*** Block opens ***

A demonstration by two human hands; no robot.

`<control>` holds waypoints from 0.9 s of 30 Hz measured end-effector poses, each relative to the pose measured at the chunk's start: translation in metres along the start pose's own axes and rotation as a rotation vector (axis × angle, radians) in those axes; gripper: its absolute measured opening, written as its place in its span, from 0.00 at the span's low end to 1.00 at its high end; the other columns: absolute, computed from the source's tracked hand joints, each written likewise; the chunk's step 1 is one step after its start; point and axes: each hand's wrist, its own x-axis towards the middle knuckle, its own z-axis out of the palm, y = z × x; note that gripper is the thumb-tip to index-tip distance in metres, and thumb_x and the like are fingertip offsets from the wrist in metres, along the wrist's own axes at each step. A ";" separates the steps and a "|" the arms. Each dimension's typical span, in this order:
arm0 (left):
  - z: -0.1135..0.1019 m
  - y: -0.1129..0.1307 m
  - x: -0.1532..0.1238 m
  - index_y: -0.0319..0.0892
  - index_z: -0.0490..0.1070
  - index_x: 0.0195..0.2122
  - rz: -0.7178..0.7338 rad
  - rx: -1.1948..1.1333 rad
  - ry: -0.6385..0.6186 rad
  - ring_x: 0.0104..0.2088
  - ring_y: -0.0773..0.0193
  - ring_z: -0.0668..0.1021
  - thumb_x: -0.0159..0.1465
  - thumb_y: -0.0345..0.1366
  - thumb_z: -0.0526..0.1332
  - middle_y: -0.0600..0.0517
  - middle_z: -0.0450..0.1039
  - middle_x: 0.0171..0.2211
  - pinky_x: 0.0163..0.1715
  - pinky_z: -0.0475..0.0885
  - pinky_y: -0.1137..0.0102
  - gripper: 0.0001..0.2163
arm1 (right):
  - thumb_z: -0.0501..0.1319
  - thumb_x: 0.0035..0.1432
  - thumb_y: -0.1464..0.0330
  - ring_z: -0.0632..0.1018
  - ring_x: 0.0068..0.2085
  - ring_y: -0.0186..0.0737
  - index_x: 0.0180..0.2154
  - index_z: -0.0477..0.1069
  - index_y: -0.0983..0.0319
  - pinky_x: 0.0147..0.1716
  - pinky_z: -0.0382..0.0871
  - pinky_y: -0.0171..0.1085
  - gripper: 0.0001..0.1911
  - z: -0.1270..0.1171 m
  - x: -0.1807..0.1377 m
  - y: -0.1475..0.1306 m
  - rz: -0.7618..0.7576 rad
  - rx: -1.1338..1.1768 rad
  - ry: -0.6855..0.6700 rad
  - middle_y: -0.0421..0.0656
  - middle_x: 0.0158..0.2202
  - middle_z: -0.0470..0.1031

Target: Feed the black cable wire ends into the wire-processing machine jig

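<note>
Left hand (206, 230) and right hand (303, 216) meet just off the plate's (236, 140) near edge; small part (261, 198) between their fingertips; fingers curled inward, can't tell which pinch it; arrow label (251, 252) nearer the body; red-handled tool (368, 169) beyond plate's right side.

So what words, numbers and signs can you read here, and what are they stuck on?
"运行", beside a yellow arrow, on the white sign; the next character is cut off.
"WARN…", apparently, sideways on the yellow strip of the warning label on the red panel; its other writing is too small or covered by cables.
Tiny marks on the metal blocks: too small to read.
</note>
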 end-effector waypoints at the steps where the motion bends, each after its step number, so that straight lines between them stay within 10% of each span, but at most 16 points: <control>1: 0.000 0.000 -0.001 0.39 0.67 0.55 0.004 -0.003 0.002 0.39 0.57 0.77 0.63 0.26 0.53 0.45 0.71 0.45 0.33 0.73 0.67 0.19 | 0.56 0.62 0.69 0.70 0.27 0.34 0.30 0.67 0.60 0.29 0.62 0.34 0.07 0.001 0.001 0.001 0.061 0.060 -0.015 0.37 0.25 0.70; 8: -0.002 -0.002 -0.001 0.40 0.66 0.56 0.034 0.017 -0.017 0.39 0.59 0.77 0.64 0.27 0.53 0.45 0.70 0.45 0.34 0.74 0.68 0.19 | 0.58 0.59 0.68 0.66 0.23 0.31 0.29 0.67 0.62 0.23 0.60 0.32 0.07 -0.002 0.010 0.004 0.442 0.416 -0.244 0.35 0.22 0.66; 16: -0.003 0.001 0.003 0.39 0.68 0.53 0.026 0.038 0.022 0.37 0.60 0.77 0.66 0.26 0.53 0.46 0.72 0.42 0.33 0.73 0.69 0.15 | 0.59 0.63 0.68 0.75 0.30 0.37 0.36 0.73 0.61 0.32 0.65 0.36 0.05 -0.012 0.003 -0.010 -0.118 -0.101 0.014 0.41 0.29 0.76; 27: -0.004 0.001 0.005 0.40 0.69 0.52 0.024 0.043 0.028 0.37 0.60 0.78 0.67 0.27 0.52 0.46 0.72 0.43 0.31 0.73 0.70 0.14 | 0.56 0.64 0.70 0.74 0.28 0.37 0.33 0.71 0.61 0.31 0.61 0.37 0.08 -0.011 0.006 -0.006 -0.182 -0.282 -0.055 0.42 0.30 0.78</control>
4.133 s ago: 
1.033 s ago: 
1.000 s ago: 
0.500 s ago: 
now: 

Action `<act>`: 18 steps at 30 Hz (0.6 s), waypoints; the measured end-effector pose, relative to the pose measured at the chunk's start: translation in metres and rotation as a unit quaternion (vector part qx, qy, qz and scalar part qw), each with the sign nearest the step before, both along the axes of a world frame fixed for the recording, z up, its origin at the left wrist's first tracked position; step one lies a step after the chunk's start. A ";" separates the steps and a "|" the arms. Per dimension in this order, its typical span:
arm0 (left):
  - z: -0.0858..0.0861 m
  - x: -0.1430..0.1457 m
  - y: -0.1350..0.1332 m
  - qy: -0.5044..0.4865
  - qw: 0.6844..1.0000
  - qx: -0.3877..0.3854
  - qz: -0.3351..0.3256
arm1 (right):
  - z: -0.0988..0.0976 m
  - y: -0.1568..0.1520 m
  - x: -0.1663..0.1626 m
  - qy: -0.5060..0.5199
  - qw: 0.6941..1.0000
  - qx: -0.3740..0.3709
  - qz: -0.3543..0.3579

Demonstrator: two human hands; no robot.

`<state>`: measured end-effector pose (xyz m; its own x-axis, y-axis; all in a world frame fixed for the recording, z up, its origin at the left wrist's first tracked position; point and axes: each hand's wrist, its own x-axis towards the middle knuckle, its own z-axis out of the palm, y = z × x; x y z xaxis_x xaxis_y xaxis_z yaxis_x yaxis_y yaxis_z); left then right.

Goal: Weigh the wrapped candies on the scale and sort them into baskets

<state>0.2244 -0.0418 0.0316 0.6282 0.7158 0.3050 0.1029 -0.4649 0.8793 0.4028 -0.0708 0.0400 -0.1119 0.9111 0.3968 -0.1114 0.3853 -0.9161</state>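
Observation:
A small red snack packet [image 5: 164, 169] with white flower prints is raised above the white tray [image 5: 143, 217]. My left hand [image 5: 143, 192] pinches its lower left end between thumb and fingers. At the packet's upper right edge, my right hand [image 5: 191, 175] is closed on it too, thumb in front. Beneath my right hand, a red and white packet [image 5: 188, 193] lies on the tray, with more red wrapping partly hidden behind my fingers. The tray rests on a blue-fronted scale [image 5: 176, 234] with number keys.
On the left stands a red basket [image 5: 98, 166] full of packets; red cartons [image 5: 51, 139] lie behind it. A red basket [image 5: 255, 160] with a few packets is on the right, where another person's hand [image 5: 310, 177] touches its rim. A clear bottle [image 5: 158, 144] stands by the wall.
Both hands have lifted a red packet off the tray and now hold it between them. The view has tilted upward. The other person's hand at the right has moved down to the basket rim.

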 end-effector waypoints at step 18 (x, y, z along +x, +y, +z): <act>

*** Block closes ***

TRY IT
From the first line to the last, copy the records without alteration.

TASK SOLUTION
A demonstration by two human hands; no robot.

`<control>` holds waypoints from 0.9 s of 30 Hz measured end-effector poses, each relative to the pose measured at the chunk's start: translation in metres along the start pose's own axes and rotation as a rotation vector (axis × angle, radians) in those axes; gripper: its absolute measured opening, written as its place in its span, from 0.00 at the span's low end to 1.00 at its high end; the other columns: absolute, computed from the source's tracked hand joints, each written likewise; the chunk's step 1 is one step after its start; point and axes: each hand's wrist, its own x-axis towards the middle knuckle, its own z-axis out of the palm, y = z × x; note that gripper is the thumb-tip to index-tip distance in metres, and thumb_x and the like are fingertip offsets from the wrist in metres, along the wrist's own axes at each step. A ";" separates the steps and a "|" the arms. Each dimension's typical span, in this order:
arm0 (left):
  - z: -0.1135..0.1019 m
  - y: -0.1129..0.1307 m
  - x: -0.1532..0.1238 m
  - index_y: -0.0319..0.0892
  - index_z: -0.0490..0.1070
  - index_x: 0.0195..0.2122
  - rz: -0.7178..0.7338 rad
  - rx: -1.1948..1.1333 rad
  - ry: -0.6385..0.6186 rad
  - ring_x: 0.0104..0.2088
  - ring_y: -0.0773..0.0193
  - ring_z: -0.0668..0.1021
  - thumb_x: -0.0159..0.1465
  - thumb_y: -0.0345..0.1366
  - thumb_z: -0.0526..0.1332
  - middle_y: -0.0600..0.0517
  - middle_z: -0.0450..0.1039
  - middle_x: 0.0171..0.2211
  - pinky_x: 0.0163..0.1715
  - pinky_z: -0.0475..0.0885
  - pinky_y: -0.1137..0.0102
  - gripper: 0.0001..0.2163
arm1 (right):
  - thumb_z: -0.0501..0.1319
  - thumb_x: 0.0035..0.1432
  - thumb_y: -0.1464..0.0330
  - ring_z: -0.0632..0.1018
  - ring_x: 0.0068..0.2085
  - ring_y: -0.0186..0.0737
  - index_x: 0.0180..0.2154
  - index_z: -0.0477..0.1069
  - index_y: -0.0983..0.0319
  - pinky_x: 0.0147..0.1716
  - pinky_z: -0.0382..0.0871
  - pinky_y: -0.0171..0.1085
  - gripper: 0.0001..0.1911
  - z: -0.1270..0.1171 m
  - x: -0.1807..0.1377 m
  - y: -0.1475..0.1306 m
  - rz: -0.7618..0.7576 rad
  - rx: -1.1338..1.1768 rad
  - ry: -0.6855..0.6700 rad
  - middle_y: -0.0421..0.0656
  - middle_x: 0.0158..0.2202
  - middle_z: -0.0470..0.1031

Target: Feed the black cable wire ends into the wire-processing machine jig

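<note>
Left hand (206, 230) and right hand (303, 216) meet just off the plate's (236, 140) near edge; small part (261, 198) between their fingertips; fingers curled inward, can't tell which pinch it; arrow label (251, 252) nearer the body; red-handled tool (368, 169) beyond plate's right side.

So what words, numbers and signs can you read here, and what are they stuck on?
"运行", beside a yellow arrow, on the white sign; the next character is cut off.
"WARN…", apparently, sideways on the yellow strip of the warning label on the red panel; its other writing is too small or covered by cables.
Tiny marks on the metal blocks: too small to read.
</note>
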 end-effector waypoints at the steps where the motion bends, each after its step number, so that straight lines between them stay within 10% of each span, but at most 16 points: <control>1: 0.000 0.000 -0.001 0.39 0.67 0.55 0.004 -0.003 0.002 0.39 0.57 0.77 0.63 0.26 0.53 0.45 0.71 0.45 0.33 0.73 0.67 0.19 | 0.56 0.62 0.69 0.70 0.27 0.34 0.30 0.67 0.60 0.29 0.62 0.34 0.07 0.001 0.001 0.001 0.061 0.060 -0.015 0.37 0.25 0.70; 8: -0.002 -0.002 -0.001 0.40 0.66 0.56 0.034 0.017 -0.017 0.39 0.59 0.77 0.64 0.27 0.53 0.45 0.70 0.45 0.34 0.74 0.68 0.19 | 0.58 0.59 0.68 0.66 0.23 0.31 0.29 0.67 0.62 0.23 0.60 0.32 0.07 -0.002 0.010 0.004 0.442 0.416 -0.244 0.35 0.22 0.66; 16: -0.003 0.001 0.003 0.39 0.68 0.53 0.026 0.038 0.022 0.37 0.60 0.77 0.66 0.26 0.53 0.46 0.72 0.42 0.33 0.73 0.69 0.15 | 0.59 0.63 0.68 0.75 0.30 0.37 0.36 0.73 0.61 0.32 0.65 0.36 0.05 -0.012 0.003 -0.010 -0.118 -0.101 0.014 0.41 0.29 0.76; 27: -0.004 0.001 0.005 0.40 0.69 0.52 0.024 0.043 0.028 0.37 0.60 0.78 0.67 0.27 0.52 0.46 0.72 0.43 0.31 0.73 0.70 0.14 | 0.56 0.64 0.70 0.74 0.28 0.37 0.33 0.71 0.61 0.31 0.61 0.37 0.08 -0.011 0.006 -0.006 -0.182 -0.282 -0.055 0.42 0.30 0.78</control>
4.133 s ago: 
1.033 s ago: 
1.000 s ago: 
0.500 s ago: 
now: 

Action `<act>`: 18 steps at 30 Hz (0.6 s), waypoints; the measured end-effector pose, relative to the pose measured at the chunk's start: translation in metres and rotation as a unit quaternion (vector part qx, qy, qz and scalar part qw), each with the sign nearest the step before, both along the axes of a world frame fixed for the recording, z up, its origin at the left wrist's first tracked position; step one lies a step after the chunk's start. A ";" separates the steps and a "|" the arms. Per dimension in this order, its typical span:
arm0 (left):
  - z: -0.0858..0.0861 m
  - x: -0.1430..0.1457 m
  - y: -0.1350..0.1332 m
  - qy: -0.5044..0.4865
  - qw: 0.6844..1.0000
  - qx: -0.3877..0.3854
  - qz: -0.3351..0.3256
arm1 (right):
  - z: -0.0988..0.0976 m
  - y: -0.1568..0.1520 m
  - x: -0.1663..0.1626 m
  - qy: -0.5060..0.5199
  - qw: 0.6941..1.0000
  - qx: -0.3740..0.3709
  - qz: -0.3543..0.3579

Demonstrator: two human hands; no robot.

`<state>`: measured end-effector pose (xyz m; its own x-axis, y-axis; all in a world frame fixed for the recording, z up, its origin at the left wrist's first tracked position; point and axes: each hand's wrist, its own x-axis towards the middle knuckle, its own z-axis out of the palm, y = z × x; x y z xaxis_x xaxis_y xaxis_z yaxis_x yaxis_y yaxis_z); left then right.

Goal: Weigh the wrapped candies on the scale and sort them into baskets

<state>0.2244 -0.0418 0.0316 0.6282 0.7158 0.3050 0.1029 -0.4649 0.8793 0.4028 -0.0708 0.0400 -0.1119 0.9111 0.3968 -0.1114 0.3853 -0.9161</state>
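Observation:
A small red snack packet [image 5: 164, 169] with white flower prints is raised above the white tray [image 5: 143, 217]. My left hand [image 5: 143, 192] pinches its lower left end between thumb and fingers. At the packet's upper right edge, my right hand [image 5: 191, 175] is closed on it too, thumb in front. Beneath my right hand, a red and white packet [image 5: 188, 193] lies on the tray, with more red wrapping partly hidden behind my fingers. The tray rests on a blue-fronted scale [image 5: 176, 234] with number keys.
On the left stands a red basket [image 5: 98, 166] full of packets; red cartons [image 5: 51, 139] lie behind it. A red basket [image 5: 255, 160] with a few packets is on the right, where another person's hand [image 5: 310, 177] touches its rim. A clear bottle [image 5: 158, 144] stands by the wall.
Both hands have lifted a red packet off the tray and now hold it between them. The view has tilted upward. The other person's hand at the right has moved down to the basket rim.
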
 end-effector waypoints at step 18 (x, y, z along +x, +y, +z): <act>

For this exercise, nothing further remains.